Introduction: The accuracy of fractional flow reserve (FFR) and quantitative flow ratio (QFR) in assessing coronary artery disease in severe aortic stenosis (AS) patients may be affected by the severity of AS.

Aim: We investigated the relationship between aortic valve area (AVA) and the diagnostic performance of QFR in this context.

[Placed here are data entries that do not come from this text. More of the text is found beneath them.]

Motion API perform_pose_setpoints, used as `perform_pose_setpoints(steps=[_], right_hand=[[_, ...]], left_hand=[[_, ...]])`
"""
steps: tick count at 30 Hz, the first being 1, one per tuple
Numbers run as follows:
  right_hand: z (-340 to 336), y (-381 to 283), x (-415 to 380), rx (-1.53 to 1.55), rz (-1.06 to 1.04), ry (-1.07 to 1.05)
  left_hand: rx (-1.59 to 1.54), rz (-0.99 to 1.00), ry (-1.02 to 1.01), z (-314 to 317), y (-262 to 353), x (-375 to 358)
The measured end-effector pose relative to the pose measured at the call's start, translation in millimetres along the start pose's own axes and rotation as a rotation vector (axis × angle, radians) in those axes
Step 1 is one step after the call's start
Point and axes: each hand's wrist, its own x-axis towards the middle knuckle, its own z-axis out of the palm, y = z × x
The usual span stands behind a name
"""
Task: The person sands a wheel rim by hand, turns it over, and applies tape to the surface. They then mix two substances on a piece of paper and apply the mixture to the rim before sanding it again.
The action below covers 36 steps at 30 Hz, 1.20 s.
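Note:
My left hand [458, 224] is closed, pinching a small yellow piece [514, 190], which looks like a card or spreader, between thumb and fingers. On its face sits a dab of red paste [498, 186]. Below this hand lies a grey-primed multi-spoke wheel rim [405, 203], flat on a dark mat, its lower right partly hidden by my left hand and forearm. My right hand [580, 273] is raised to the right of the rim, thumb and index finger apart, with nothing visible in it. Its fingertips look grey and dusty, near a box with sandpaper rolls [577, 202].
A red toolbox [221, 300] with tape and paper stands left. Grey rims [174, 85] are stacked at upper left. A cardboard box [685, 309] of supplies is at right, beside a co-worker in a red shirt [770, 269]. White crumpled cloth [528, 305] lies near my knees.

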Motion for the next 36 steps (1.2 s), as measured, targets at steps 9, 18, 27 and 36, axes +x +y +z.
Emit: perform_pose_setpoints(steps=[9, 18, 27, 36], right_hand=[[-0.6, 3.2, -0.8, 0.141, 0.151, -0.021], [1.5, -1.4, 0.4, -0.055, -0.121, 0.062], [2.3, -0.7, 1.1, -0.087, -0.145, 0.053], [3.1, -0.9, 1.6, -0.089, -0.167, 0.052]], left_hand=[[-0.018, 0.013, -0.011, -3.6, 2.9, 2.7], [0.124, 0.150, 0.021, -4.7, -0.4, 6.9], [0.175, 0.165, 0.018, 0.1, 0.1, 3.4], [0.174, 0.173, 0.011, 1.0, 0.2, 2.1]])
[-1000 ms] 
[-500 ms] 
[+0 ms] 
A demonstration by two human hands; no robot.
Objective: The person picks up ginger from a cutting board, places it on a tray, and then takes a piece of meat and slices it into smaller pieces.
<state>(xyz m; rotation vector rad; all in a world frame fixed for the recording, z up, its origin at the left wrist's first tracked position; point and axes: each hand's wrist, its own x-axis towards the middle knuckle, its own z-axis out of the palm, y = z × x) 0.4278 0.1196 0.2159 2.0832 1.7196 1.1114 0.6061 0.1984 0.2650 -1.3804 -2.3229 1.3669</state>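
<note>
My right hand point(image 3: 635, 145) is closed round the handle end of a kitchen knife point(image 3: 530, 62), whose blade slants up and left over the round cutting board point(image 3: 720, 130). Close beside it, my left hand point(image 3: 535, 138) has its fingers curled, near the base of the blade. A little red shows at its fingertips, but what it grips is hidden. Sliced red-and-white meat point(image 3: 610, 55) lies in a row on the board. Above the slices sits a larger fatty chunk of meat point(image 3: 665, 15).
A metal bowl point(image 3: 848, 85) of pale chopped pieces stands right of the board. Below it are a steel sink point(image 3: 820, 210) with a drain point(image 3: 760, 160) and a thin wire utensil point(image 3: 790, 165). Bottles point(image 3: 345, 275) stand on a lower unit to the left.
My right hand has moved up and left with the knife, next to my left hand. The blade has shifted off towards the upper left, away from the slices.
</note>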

Material And Methods: We analyzed 416 intermediate coronary lesions in 221 severe AS patients using FFR and QFR, categorizing them based on AVA into two groups: AVA < 0.5 cm and AVA ≥ 0.5 cm.

Results: In all, 47 (21.2%) patients had an AVA < 0.5 cm. The median FFR and QFR values were comparable between groups, with a high agreement rate: interclass coefficient of 0.96 (95% CI: 0.94 to 0.97) for AVA < 0.5 cm and 0.97 (95% CI: 0.97 to 0.98) for AVA ≥ 0.5 cm. Concordance in detecting significant ischemia was 96.3% for AVA ≥ 0.5 cm but dropped to 86.5% for AVA < 0.5 cm, with discrepancies mainly in cases where FFR was negative and QFR positive. Multivariable analysis showed AVA and %DS as independent predictors of discordance; AVA ≥ 0.5 cm had an OR of 0.229 (95% CI: 0.095 to 0.548; < 0.001), and each 1% increase in %DS increased the odds by 1.070 (95% CI: 1.034 to 1.107; < 0.001).

Conclusions: In severe AS, QFR closely correlates with FFR. However, patients with AVA < 0.5 cm might exhibit a higher incidence of false-positive ischemia detection by QFR.